A arte é uma ferramenta importantíssima de protesto. Todos sabem disso, é bem óbvio e coisa e tal. Mas reforço essa frase logo aqui no começo, porque sempre caímos na falácia de estereotipar protestos, movimentos ou acontecimentos históricos. Palavras como protesto, revolução, insurgência e revolta são atreladas a imagens de forma proposital, na maioria das vezes. Acho que consigo esclarecer isso muito bem quando vejo gente falando que golpe de estado é o que aconteceu na Turquia, porque o exército saiu nas ruas, ignorando o “golpe branco” que rola aqui. E a cada dia as leis vão sendo modificadas a bel prazer de interesses escusos. Tudo é legítimo, afinal aqui no Brasil não existe um golpe.
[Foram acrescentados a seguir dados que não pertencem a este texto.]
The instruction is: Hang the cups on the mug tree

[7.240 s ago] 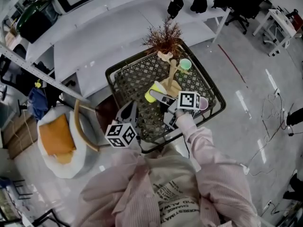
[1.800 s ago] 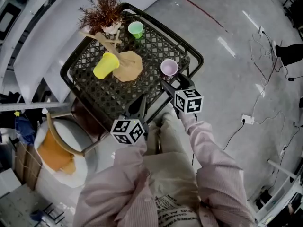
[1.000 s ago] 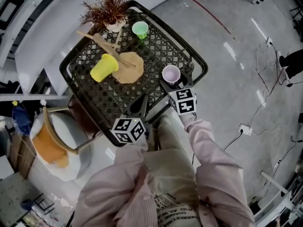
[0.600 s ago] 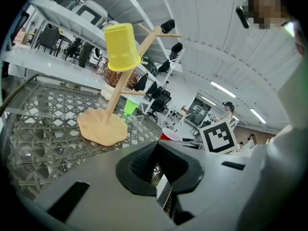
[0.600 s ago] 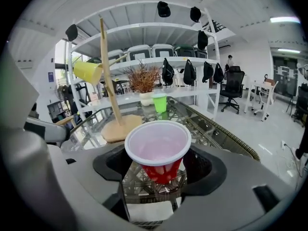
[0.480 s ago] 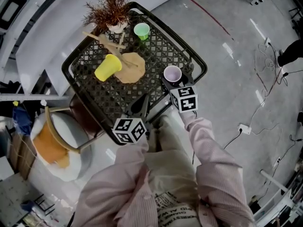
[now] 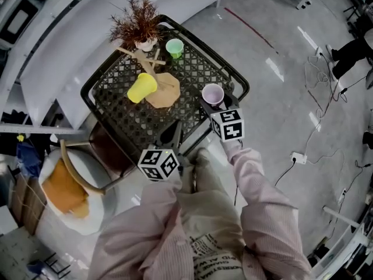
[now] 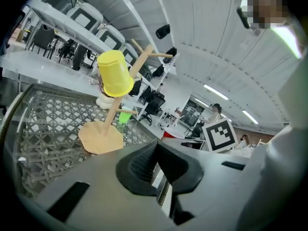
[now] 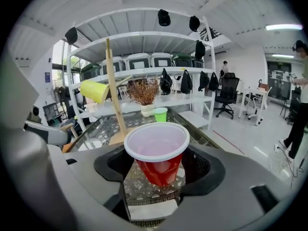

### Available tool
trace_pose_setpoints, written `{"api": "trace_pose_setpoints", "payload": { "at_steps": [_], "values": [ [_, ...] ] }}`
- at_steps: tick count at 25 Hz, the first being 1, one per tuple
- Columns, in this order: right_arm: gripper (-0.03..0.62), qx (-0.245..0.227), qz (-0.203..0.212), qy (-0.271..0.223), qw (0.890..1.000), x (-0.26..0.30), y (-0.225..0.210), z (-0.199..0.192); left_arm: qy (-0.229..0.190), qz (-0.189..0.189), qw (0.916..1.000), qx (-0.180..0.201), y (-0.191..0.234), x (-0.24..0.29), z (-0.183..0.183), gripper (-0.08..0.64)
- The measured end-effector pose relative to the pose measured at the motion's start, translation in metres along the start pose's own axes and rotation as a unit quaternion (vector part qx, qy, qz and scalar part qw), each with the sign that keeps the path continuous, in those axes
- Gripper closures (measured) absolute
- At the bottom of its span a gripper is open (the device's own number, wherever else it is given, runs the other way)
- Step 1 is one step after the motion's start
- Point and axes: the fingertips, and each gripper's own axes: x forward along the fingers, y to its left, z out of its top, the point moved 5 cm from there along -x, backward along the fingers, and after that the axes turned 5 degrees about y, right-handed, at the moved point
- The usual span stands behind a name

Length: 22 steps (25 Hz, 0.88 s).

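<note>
A wooden mug tree (image 7: 152, 69) stands on the black lattice table (image 7: 125, 118). A yellow cup (image 7: 141, 87) hangs on one of its pegs. A green cup (image 7: 174, 47) stands upright at the far edge. My right gripper (image 7: 213, 101) is shut on a red cup (image 9: 156, 150) with a white inside. It holds the cup upright a little above the table's near right corner, and its jaws have just been closing on it. My left gripper (image 8: 156, 146) hovers shut and empty over the near edge, left of the right one.
A pot of dried twigs (image 7: 135, 22) sits at the table's far corner behind the tree. A chair with an orange cushion (image 7: 64, 191) stands to the left. White shelving runs along the back. Cables (image 7: 303, 156) lie on the floor to the right.
Both grippers have risen a little over the table's near edge. The red cup has come up between the right jaws. The yellow and green cups have not moved.
</note>
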Motion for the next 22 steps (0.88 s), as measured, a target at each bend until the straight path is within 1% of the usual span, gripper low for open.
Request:
{"api": "trace_pose_setpoints", "payload": {
  "at_steps": [5,11,17,22],
  "values": [
    [0.288,-0.023,-0.006,-0.016,1.000,-0.003,0.008,0.023,-0.011,-0.003,0.9999,0.012,0.008,-0.010,0.012,0.561],
    [0.288,-0.062,0.009,-0.033,0.997,0.003,0.013,0.059,-0.029,0.006,0.9992,0.027,0.007,-0.017,0.034,0.561],
    [0.288,-0.104,0.046,-0.035,0.993,0.024,0.004,0.094,-0.055,0.046,0.9974,0.006,0.004,-0.011,0.047,0.561],
    [0.288,-0.165,0.094,-0.026,0.981,0.051,0.003,0.126,-0.084,0.085,0.9928,-0.006,0.000,0.001,0.065,0.561]
  ]
}}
A arte é uma ferramenta importantíssima de protesto, reforço. Isso acontece pelo fato de que através da arte, podemos brincar com a realidade. Sair do convencional, direcionar opções para além do que os olhos veem e sair do senso comum. Isso não significa ser bem aceito ou compreendido, longe disso. Mas você está sendo transgressor. E o ato de transgredir é de uma nobreza sem tamanho. Você está apresentando uma releitura de alguma alternativa ou até mesmo abrindo novas portas.
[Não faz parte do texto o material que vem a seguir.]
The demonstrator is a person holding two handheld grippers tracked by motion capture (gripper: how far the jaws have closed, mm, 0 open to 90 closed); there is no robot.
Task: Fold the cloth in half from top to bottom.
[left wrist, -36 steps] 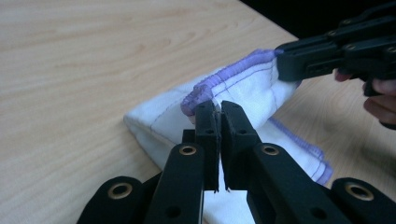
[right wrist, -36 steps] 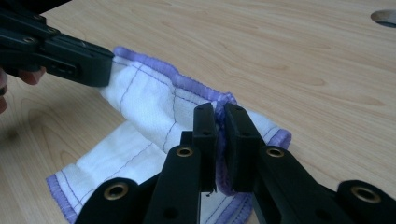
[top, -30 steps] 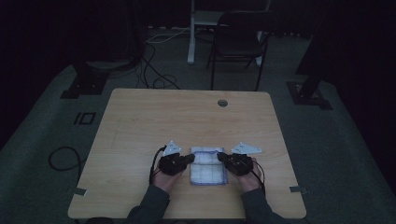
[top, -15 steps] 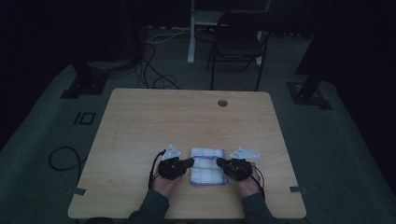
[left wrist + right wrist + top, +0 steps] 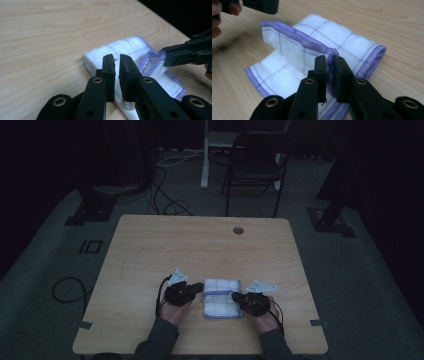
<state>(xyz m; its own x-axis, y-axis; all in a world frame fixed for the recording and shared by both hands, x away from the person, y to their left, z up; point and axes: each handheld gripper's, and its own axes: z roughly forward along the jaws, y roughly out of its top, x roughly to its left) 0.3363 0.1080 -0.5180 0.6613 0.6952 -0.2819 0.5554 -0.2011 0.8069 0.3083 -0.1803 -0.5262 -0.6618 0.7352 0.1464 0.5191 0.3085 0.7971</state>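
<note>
**Cloth folded over, both grippers letting go at its edges**

High view: a white cloth with purple stitching lies near the person's edge of the wooden table, folded into a compact block. The left gripper meets its left side and the right gripper its right side, each at about mid-height of the cloth. Judging by the neat rectangle, 1 fold looks done; smoothing, or a further fold, may be left. From this height the jaws' gap cannot be read. A chair stands beyond the table's far edge.

Left gripper view: the left gripper has its jaws a narrow slit apart, and they have just been opening. The cloth lies behind and under the tips; a thin thread shows at the slit, but no fold of fabric is pinched between the pads, so the grip appears released. The right gripper comes in from the right, its tips at the purple hem. This view shows the thick rounded folded edge, which the high view flattens.

Right gripper view: the right gripper also stands slightly parted, jaws just opening. The purple hem of the cloth runs into the gap between them; whether the pads press on it I cannot tell. Here the upper layer sits skewed over the lower, so the edges do not line up exactly.
</note>
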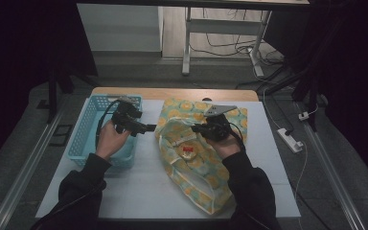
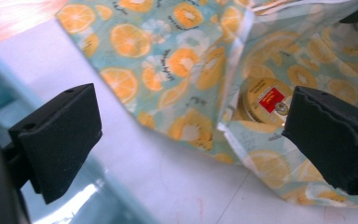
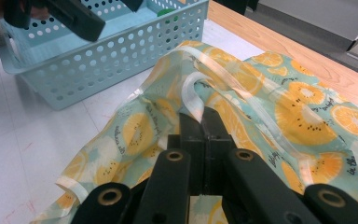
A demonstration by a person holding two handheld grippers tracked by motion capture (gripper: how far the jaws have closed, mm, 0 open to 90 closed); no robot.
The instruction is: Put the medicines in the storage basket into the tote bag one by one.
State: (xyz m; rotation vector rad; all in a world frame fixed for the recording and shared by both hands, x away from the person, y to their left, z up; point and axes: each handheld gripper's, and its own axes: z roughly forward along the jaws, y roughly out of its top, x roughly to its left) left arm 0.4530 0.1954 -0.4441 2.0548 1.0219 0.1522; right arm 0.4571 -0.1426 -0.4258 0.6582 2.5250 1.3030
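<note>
A cloth bag [image 1: 199, 165] printed with orange and kiwi slices lies on the white table, its mouth held up. My right gripper [image 1: 196, 128] is shut on the bag's white-edged rim, and the pinched strip [image 3: 193, 100] rises between its jaws [image 3: 204, 116]. Inside the bag lies a round gold tin [image 1: 188, 152] with a red label, also seen through the mouth [image 2: 261, 100]. My left gripper [image 1: 149, 128] hovers by the blue basket's right edge and points at the bag. It is open [image 2: 191, 126] with nothing between its pads.
The blue perforated basket [image 1: 84, 129] stands at the table's left, with something green [image 3: 168, 13] inside it. A wooden strip [image 1: 172, 93] runs along the far edge. White tabletop [image 1: 143, 187] lies bare in front. A power strip [image 1: 290, 139] lies on the floor at the right.
</note>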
E aí você pega um livro chamado ‘Flores’, do mexicano Mario Bellatin. São 80 páginas e 36 flores. Cada flor é um capítulo ou um micro conto. Você pode ler 36 histórias diferentes ou uni-las todas como um grande buquê. Tudo vai do gosto, da essência e da intenção. Toda flor compõe uma parte da história da criação de um fármaco poderosíssimo, mas extremamente nocivo para grávidas que estão entre um e três meses de gestação. O fármaco atinge o feto, atrapalhando seu desenvolvimento. O bebê nasce com deformações nos braços e pernas. Isso afetou toda uma geração. Mas é claro que isso foi ignorado pela indústria, ávida pelo lucro, e encoberto pela mídia e esferas políticas.
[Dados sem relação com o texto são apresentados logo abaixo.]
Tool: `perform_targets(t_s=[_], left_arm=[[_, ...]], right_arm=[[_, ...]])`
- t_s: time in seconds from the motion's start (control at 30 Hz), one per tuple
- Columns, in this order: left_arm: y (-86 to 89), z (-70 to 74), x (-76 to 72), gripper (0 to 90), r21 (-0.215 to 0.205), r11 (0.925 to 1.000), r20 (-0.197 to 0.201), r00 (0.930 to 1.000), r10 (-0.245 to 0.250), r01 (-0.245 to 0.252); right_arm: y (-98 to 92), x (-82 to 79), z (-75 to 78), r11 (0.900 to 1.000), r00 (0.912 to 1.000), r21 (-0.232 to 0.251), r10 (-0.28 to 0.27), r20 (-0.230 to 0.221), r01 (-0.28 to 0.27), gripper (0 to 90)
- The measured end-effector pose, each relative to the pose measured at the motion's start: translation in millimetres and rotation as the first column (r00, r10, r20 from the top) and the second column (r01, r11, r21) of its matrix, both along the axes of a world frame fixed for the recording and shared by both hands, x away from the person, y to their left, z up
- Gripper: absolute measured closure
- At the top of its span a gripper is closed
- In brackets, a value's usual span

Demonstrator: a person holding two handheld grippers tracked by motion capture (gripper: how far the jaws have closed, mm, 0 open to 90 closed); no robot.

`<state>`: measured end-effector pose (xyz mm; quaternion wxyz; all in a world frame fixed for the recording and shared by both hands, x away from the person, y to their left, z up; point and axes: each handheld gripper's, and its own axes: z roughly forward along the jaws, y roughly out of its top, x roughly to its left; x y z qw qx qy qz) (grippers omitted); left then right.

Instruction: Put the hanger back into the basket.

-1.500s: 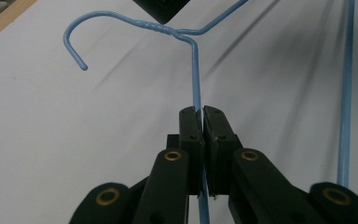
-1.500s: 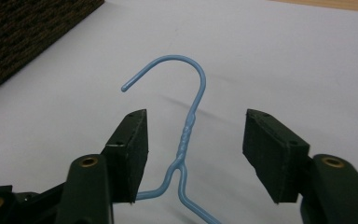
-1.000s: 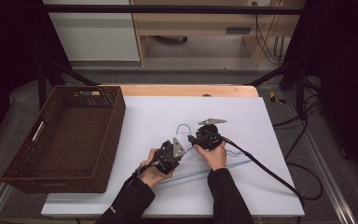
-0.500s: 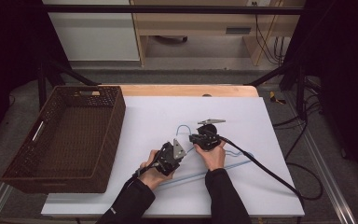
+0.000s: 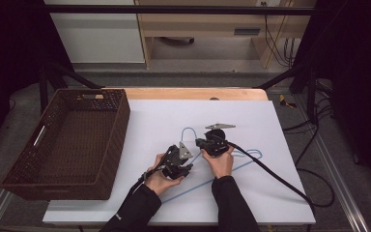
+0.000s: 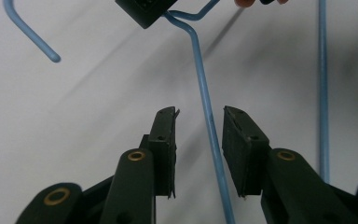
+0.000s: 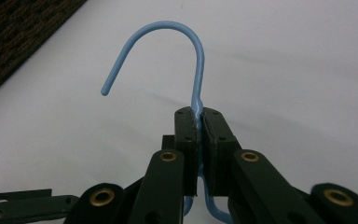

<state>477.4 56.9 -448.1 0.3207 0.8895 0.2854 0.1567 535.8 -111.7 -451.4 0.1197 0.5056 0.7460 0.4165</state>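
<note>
A blue wire hanger (image 5: 207, 169) lies flat on the white desk (image 5: 280, 193), its hook (image 7: 168, 42) turned toward the far side, the brown wicker basket (image 5: 67, 140) standing well apart at the left. The neck below the hook is clamped between the jaws of the right gripper (image 7: 199, 121), which have just been closing onto the wire and now stand together on it. One slanting arm of the hanger runs between the jaws of the left gripper (image 6: 198, 130), which have just been opening; they stand apart, and the wire is not pressed by either pad.

The step in hand is judged to be a handover of the grip: the hanger has been secured at the neck while the hold on its arm is released. Next, the left gripper would need to be drawn clear of the wire before the hanger is lifted by the neck, probably toward the basket.
</note>
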Motion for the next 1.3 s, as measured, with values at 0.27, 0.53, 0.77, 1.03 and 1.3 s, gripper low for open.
perform_targets(t_s=[0.27, 0.53, 0.77, 1.03, 1.3], left_arm=[[-2.7, -6.3, 8.3, 76.9, -0.018, 0.9998, -0.089, 0.9959, -0.014, 0.013], [-3.3, -4.1, 7.8, 84.3, -0.042, 0.9989, -0.112, 0.9935, 0.017, -0.022], [-3.6, 1.7, 3.3, 87.0, -0.070, 0.9938, -0.085, 0.9932, 0.080, -0.086], [3.0, 17.0, -1.6, 87.1, -0.096, 0.9916, -0.046, 0.9955, 0.083, -0.087], [14.7, 42.2, -6.0, 87.2, -0.136, 0.9859, 0.004, 0.9951, 0.099, -0.098]], right_arm=[[0.0, -1.0, 0.9, 1.000, 1.0000, 0.000, 0.001, 0.002, -0.001, 86.0], [-1.3, -2.9, 3.8, 1.000, 0.9998, -0.001, 0.003, 0.017, -0.003, 85.8], [-7.0, -10.7, 15.7, 1.000, 0.9983, -0.002, 0.002, 0.059, -0.002, 76.3], [-41.2, -39.4, 44.1, 0.999, 0.9879, 0.038, 0.027, 0.153, -0.033, 57.6], [-91.3, -85.5, 63.3, 0.998, 0.9719, 0.044, 0.037, 0.232, -0.049, 37.0]])
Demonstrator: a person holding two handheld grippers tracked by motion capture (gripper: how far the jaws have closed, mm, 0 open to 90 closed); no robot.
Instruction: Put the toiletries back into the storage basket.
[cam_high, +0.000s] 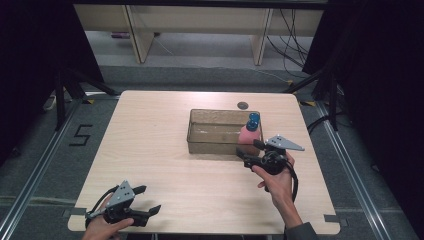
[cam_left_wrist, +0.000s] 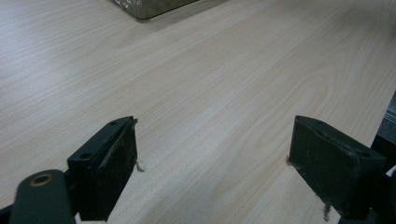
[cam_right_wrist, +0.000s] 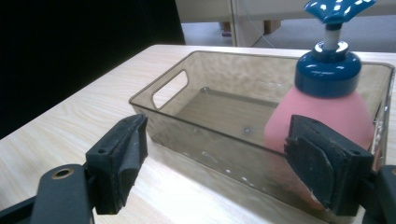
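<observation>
A pink pump bottle (cam_high: 249, 132) (cam_right_wrist: 322, 114) with a blue cap stands upright in the right end of a clear brownish bin (cam_high: 192, 142) (cam_right_wrist: 187, 123) on the wooden table (cam_high: 160, 150). My right gripper (cam_high: 248, 151) (cam_right_wrist: 212, 163) hovers just in front of the bin's near right corner, jaws open and empty, pointing at the bin wall. Near the table's front left corner my left gripper (cam_high: 146, 200) (cam_left_wrist: 212, 163) rests low over bare wood, its jaws wide open with nothing between them.
A small dark round disc (cam_high: 243, 105) lies on the table behind the bin. The bin's corner (cam_left_wrist: 149, 7) shows far off in the left gripper view. Beyond the table are the floor, black stands and light wooden furniture legs.
</observation>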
Flores, fármacos e protesto. Mario relata milhares de vidas afetadas pelo descaso da máquina. A ciência não tem freio, merecidamente. A liberdade de pesquisa propicia os avanços, mas a partir do momento que afeta o desenvolvimento normal do indivíduo, ela deve parar e rever os processos. O problema é que para ter ciência, há investimento pesado. O investimento precisa de retorno. O quanto o retorno é responsável pela liberdade científica, essa é a chave. Os princípios éticos e morais que regem o mercado científico são muito dúbios na sua relação entre resultado e retorno financeiro.

Talvez as flores não sejam claras para você até aqui. Talvez ainda não sejam após esse parágrafo. Mas flores são mutantes. Apesar da delicadeza, são de uma adaptabilidade fora do comum e sofrem com a inconstância de humor da mãe natureza. Mas não perdem a essência, mesmo quando alteradas. Como pode? Florescer uma flor diferente a cada geração, ao bel prazer da influência da mãe natureza. Uma chamada grave aos que usam da ciência como ferramenta de melhora imediata e trabalham com amostragem, excluindo minorias. Movimentar-se em busca da perfeição gera resultados, mas não dinheiro. Movimentar-se em busca de dinheiro gera aberrações, não perfeição. Lembre-se das flores. Torne-se um exímio jardineiro ou compre seu buquê.